Call it the holy grail, silver bullet or magic pill, but the universal goal of benefits professionals is finding a way to lower costs while maintaining employee engagement. Ron Leopold, vice president medical director for MetLife, says the magic ingredients in the “money pill” may be investments in helping employees find physical and fiscal success.
"You invest in wellness and you lower morbidity, which translates to lower costs today and tomorrow and you increase productivity," Leopold said Monday at the 24th Annual Benefits Forum & Expo in Dallas. Citing MetLife’s 9th annual Employee Benefits Trend Study — which found 50% of medical costs could be changed by employee behavior and lifestyle — Leopold acknowledged that 50% of those costs are hardwired and are the result of uncontrollable factors, but “there's a part that is driven by what people do and don't do.”
That 50% in controllable costs is where wellness programs can make a difference, but, Leopold added that an aging workforce combined with delayed retirement create challenges.
"We've always known that as we age, we're dealing with more medical risk, which means that the aging workforce is going to be a greater phenomenon, which means that the folks that are today 59 won't leave for another 15 years or so," he said. The rate of chronic conditions doubles between age 50 and 60. It's good news from a productivity perspective because older workers are known to be some of the most reliable and diligent workers, "but the risks of an aging workforce contracting many of the chronic conditions we're trying to make a difference in will only increase going forward."
Wellness programs may be a way to decrease that 50% in sickness and disease that come from personal choices—including financial ones. As such, 59% of employers say that wellness programs are a very effective way to reduce medical costs, but also should be paired with education on achieving financial well-being.
"There is a yin-yang relationship between health and financial," Leopold said. "People who are financially secure are in a better position to maintain better health and people who are not financially secure face greater obstacles in terms of getting healthy and getting health care coverage."

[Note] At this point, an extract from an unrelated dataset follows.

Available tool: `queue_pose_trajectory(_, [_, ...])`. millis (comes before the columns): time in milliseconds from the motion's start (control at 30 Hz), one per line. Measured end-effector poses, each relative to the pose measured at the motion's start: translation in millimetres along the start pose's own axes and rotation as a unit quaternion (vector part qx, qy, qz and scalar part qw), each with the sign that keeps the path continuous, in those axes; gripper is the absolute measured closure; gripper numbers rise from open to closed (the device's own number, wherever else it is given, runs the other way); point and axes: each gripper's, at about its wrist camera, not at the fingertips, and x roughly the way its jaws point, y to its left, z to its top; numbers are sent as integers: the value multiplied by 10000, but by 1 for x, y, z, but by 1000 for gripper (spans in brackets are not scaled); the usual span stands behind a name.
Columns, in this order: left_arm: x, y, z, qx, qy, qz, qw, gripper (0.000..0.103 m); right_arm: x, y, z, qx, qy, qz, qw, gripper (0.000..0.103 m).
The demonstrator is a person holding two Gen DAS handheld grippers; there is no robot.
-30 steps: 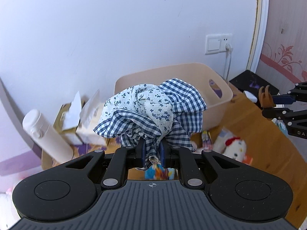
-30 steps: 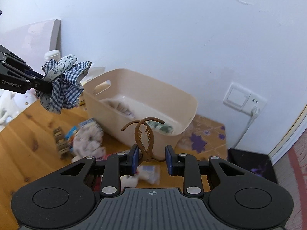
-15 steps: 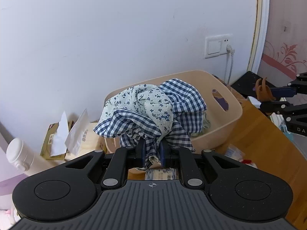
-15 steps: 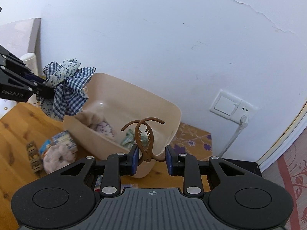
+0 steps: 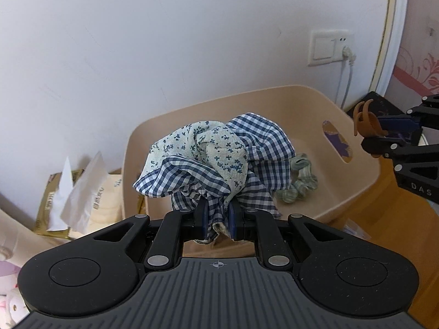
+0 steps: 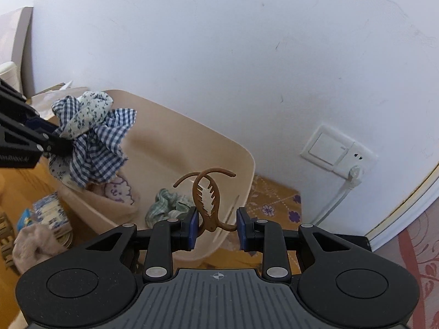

He added that when an employee is stressed over financial issues, there's a higher chance of morbidity.
"If you know your people, you know folks are facing mounting financial problems," he said. This leads to increased rates of absenteeism and presenteeism. "Our people are on the job, but they're more likely to be distracted and focused on things away from work."
Fifty-two percent of employers are interested in advice and guidance through their employer on how to address the causes of financial stress, MetLife found, while 56% of employees, across all age groups, are interested in receiving help with budgeting and financial education.
"It's not just the older workers, but the Gen Xers—these are kids that are saddled with college debt and they are making money but it's going toward debt," Leopold told attendees. Because of it, he explained, a 35-year-old in 10 years will be much more financially savvy than 40 years ago. Out of necessity and without the "third" leg of financial stability from the government, the weight will fall on both the individual and the employer.
"As we look to the future, employees will increasingly look to their employer as a remedy far more than they used to," he said.